→ **TASK**
From the entries below, list each line with "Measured".

══ ENTRIES SUPPLIED

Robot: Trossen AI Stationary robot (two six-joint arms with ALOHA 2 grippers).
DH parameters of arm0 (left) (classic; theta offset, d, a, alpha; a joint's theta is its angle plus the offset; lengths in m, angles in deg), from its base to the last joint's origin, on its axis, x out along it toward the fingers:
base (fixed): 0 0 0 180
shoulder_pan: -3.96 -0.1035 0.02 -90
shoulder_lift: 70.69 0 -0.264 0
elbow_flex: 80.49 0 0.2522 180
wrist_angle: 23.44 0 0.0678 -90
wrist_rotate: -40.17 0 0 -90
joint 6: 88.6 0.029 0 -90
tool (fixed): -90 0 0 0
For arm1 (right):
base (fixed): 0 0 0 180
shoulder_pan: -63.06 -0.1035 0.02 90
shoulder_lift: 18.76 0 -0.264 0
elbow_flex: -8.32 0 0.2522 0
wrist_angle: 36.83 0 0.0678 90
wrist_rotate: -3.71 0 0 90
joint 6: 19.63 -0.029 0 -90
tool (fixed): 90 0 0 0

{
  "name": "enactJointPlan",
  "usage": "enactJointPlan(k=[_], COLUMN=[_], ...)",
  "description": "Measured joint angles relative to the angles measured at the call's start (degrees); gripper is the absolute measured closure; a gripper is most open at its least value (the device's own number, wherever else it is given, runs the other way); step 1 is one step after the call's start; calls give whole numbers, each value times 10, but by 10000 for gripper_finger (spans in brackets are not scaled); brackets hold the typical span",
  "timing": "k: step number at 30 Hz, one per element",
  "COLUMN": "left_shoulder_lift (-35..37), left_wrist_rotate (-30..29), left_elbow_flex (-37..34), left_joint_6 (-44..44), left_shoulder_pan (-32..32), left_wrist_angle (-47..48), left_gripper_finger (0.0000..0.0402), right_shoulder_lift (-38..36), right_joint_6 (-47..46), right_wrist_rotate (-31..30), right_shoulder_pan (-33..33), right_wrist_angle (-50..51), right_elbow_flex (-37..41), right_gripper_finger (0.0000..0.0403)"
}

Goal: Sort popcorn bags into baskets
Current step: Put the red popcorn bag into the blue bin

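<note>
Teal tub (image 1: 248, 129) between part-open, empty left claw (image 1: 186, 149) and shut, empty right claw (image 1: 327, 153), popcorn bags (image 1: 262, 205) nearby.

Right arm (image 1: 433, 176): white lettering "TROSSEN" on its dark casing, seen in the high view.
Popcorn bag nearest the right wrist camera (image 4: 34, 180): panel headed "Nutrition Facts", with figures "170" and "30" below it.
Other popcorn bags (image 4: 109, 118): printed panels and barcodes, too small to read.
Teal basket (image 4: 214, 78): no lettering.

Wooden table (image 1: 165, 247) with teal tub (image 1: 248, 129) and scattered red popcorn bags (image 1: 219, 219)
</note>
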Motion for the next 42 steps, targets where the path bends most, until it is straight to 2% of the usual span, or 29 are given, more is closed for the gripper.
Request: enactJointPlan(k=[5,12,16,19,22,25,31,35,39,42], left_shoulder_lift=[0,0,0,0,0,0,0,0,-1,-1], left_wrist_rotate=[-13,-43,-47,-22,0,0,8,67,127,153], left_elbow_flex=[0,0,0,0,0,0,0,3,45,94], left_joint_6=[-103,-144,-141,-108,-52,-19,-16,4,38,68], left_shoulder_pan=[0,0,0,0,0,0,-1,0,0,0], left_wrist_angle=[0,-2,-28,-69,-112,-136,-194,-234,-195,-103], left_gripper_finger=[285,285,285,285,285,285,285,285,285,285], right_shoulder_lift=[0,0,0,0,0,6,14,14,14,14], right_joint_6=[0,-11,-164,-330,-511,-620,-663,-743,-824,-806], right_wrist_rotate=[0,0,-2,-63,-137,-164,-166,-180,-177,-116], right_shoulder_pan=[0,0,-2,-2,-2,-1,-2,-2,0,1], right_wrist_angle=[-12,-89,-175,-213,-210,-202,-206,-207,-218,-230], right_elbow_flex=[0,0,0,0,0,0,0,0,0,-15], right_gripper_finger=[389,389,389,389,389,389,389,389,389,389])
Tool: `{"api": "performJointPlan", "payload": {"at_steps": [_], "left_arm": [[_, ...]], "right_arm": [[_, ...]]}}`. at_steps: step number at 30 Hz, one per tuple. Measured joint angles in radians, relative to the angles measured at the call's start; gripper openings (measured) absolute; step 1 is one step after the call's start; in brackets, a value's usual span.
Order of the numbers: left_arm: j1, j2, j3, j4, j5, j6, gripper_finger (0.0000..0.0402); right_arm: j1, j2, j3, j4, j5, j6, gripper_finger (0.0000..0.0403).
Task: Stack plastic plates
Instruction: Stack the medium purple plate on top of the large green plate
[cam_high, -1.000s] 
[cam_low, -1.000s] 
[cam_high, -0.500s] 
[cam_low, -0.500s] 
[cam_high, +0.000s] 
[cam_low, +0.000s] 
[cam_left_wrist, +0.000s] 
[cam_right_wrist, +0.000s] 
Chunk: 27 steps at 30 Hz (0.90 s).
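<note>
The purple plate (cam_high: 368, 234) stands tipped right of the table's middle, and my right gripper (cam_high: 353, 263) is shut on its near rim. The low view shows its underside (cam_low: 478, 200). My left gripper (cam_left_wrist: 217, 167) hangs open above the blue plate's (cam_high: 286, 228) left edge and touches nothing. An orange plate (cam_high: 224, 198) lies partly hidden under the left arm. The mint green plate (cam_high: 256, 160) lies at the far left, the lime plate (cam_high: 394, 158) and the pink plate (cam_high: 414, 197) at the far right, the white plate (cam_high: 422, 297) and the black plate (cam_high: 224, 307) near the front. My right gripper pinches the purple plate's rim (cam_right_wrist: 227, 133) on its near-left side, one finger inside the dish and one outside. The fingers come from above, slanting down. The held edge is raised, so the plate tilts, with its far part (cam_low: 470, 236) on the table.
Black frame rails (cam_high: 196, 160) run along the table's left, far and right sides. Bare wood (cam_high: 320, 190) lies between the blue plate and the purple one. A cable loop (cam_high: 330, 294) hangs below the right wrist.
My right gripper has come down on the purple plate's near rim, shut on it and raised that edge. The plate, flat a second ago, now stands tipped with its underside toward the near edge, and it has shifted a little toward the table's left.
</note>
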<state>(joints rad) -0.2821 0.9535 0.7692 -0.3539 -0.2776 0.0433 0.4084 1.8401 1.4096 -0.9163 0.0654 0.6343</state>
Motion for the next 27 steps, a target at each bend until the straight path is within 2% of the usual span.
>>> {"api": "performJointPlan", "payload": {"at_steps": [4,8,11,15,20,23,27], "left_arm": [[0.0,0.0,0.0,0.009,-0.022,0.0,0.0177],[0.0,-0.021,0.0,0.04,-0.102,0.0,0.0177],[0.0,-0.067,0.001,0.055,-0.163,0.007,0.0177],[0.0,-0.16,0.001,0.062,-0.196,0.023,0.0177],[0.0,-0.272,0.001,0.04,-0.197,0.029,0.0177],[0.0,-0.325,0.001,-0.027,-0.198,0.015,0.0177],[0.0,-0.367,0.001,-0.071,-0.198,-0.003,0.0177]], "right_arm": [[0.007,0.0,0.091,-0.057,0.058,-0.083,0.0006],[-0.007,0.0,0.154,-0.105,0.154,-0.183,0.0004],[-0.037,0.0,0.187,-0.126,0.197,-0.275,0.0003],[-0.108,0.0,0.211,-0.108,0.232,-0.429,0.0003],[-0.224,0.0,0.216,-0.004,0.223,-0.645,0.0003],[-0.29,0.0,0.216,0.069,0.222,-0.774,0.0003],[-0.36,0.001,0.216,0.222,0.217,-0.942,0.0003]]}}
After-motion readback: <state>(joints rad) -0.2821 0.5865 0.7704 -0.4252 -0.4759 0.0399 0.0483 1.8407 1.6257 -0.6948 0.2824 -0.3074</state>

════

→ **WORKED SOLUTION**
  "description": "Measured joint angles relative to the angles measured at the call's start (degrees); gripper is the absolute measured closure; a gripper is most open at its least value (the device's own number, wherever else it is given, runs the other way); step 1 is one step after the call's start; calls give whole numbers, each value times 10, but by 10000 for gripper_finger (spans in brackets are not scaled); brackets hold the typical span",
Tool: `{"api": "performJointPlan", "payload": {"at_steps": [_], "left_arm": [[_, ...]], "right_arm": [[_, ...]]}}`. at_steps: step number at 30 Hz, one per tuple. Measured joint angles in radians, relative to the angles measured at the call's start; gripper openings (measured) absolute; step 1 is one step after the call's start; in brackets, a value's usual span.

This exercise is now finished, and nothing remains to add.